I’ve never gone down to see the sideshow in action. I’m told they draw a crowd of onlookers. They’re noisy, they leave tracks of rubber and car detritus covering the intersection, and then they’re gone, until the next time.

Sideshows have their own culture which has to do with the love of old-school American cars, drag racing, and the music created to accompany the cars dancing from donuts to figure eights. Invented in Oakland in the 1980s, for the past 40 years, sideshows have been a regular occurrence across the city, from the flats to the hills, and have spread throughout the Bay Area, and the country. A 2020 article in the San Francisco Chronicle references a 1991 hip-hop track called “Side Show” by the rap group 415 as an anthem to the sideshow events. For at least one semester, you could take a course on the history of sideshows at SF State.

Some of the detritus from the most recent Grand Lake sideshow
Some of the detritus from the most recent Grand Lake sideshow.

But for neighbors whose sleep is disrupted, and for drivers exiting the freeway or coming home along Grand Ave., they’re annoying, scary, and dangerous.

While Allen Michaan, owner of the Grand Lake Theater, says that the sideshows happen in the middle of the night when there are no staff members at the theater, he adds, “Needless to say, I am not happy to see these events occur as I worry about people being injured and cars crashing into the theater.”

Anthony Bennett, President of the Grand Ave. Business Association (GABA) agrees and adds that one of his board members saw some sideshow spectators breaking into cars that had been parked nearby, and other parked cars were hit. “All I have to say is that OPD and civic leaders need to take action and hold sideshow participants accountable.”

City Council President Nikki Fortunato Bas explained that sideshows are a top priority for the city. “We’re very concerned when there is a large number of vehicles, people, and gatherings that could include weapons and violence.” That’s why the city instituted the tipline, to proactively head off the sideshows before they begin. If you have information about illegal sideshows, you can send OPD a tip at sideshowtips@oaklandca.gov, or call the OPD Non-Emergency line at 510-777-3333.

Bas says that the city has had a sideshow unit for several years. It currently has three squads of 18-20 officers, which is scheduled every weekend through the end of this year. In addition, the city council passed a law within the last year that could have repercussions and fines for sideshow organizers.

We chatted about engineering and environmental deterrents, such as Bott’s Dots, hardened center lines, and roundabouts. According to Bas, “there is no established best practice in terms of environmental or engineering deterrents, but we’ve been working with agencies throughout the region to develop, test, and implement strategies that will be confirmed to work.”  

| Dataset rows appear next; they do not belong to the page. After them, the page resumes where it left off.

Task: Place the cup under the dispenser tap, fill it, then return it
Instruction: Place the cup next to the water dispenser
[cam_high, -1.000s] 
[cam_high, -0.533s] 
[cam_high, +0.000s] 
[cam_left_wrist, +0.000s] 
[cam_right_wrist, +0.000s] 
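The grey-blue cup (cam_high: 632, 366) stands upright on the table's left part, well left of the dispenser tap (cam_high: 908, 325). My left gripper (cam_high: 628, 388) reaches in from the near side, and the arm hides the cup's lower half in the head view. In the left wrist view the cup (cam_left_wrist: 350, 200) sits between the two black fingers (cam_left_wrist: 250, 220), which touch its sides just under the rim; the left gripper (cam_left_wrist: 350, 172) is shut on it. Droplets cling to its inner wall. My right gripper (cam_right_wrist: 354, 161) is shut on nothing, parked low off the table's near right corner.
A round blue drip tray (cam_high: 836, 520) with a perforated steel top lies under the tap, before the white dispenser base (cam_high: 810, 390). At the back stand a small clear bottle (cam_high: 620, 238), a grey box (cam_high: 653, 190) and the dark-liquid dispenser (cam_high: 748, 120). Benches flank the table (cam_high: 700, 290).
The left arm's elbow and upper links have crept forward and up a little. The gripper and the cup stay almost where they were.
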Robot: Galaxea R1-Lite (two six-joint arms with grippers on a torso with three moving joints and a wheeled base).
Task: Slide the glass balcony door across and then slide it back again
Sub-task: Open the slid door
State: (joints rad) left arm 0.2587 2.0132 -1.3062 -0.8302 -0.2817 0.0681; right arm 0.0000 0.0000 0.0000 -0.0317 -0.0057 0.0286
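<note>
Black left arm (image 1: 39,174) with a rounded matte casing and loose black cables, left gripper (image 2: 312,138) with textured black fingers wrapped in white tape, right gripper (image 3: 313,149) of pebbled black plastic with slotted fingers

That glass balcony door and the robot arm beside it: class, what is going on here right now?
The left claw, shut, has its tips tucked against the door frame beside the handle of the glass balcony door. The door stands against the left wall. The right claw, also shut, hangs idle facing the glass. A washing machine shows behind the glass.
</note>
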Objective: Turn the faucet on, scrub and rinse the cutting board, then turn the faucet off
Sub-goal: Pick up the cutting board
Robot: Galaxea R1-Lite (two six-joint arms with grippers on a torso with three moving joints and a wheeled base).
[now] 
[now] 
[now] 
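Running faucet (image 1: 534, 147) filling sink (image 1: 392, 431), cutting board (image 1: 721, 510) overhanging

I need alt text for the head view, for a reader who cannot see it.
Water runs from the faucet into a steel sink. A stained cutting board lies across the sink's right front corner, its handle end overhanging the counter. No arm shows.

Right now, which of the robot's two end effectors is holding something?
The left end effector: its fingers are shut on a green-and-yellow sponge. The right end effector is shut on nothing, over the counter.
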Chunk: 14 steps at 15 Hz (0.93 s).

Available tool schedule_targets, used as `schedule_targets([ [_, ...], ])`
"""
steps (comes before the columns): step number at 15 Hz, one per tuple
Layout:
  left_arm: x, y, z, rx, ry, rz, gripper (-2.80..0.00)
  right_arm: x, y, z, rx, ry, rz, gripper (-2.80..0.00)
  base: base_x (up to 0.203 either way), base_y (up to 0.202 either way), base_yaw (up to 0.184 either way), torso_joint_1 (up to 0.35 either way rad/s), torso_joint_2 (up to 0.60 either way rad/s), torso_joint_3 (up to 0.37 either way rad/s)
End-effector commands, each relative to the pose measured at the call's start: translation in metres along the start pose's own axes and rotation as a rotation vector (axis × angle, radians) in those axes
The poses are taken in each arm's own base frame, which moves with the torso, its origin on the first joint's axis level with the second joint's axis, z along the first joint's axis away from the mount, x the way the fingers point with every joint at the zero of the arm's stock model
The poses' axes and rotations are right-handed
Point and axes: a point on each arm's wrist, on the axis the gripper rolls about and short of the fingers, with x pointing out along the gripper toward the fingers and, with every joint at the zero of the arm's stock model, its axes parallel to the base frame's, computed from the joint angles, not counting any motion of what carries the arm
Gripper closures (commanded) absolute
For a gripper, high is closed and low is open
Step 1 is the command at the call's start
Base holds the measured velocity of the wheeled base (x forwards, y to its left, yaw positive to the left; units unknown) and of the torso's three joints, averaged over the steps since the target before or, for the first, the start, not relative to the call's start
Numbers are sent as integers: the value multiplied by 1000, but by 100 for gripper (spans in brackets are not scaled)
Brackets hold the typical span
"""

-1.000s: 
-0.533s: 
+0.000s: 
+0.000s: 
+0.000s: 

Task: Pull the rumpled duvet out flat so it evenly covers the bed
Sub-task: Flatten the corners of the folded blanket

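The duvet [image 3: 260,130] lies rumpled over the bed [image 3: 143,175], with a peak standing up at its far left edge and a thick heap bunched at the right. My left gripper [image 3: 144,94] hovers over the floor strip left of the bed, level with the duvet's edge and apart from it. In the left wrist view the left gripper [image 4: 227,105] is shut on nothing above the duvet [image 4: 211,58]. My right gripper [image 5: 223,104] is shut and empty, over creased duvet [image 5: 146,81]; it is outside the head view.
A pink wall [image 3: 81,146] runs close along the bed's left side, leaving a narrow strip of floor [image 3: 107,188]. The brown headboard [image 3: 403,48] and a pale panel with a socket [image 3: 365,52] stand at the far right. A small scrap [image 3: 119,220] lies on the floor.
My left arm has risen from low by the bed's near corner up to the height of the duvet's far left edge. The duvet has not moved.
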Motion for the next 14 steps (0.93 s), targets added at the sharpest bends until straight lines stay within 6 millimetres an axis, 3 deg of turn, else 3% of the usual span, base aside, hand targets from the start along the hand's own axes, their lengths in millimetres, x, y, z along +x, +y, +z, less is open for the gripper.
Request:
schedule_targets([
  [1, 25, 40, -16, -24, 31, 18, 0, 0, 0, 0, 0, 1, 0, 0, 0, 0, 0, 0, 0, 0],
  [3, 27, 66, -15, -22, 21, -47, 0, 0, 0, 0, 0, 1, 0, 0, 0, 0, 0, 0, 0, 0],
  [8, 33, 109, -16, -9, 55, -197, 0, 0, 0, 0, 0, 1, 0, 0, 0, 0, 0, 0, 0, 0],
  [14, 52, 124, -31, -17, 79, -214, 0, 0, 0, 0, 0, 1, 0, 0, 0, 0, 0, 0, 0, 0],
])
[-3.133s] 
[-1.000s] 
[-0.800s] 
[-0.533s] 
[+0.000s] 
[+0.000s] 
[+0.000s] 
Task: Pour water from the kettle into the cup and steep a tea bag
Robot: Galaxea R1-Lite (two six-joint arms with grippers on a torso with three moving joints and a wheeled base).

OPD says that “the deployment of barricades, high visibility patrols in historical sideshow hotspots, use of plainclothes officers, use of the OPD helicopter are some of the more traditional ways that we have been combating illegal sideshow activity.” When a sideshow is in progress, OPD generally uses several patrol vehicles to block roadways preventing the involved vehicles from fleeing the area. Once the area is secured and vehicles are unable to flee the area, officers methodically begin to cite, arrest, and tow the vehicles depending on the violations observed by the officers.

Recently, the city of Modesto ended a large sideshow by confiscating about 30 cars; that proved to be a successful deterrent. City Councilmember Bas also told me about the city’s response to the sideshows at Pine Knoll Park, a small hill off of Lakeshore and Hanover that regularly saw ATV and motorcycle sideshows. “We closed the park and fenced it off so that we can restore the grass and infrastructure there. When the park is restored and ready to re-open, we’ll carefully monitor it to ensure that the sideshows don’t return.”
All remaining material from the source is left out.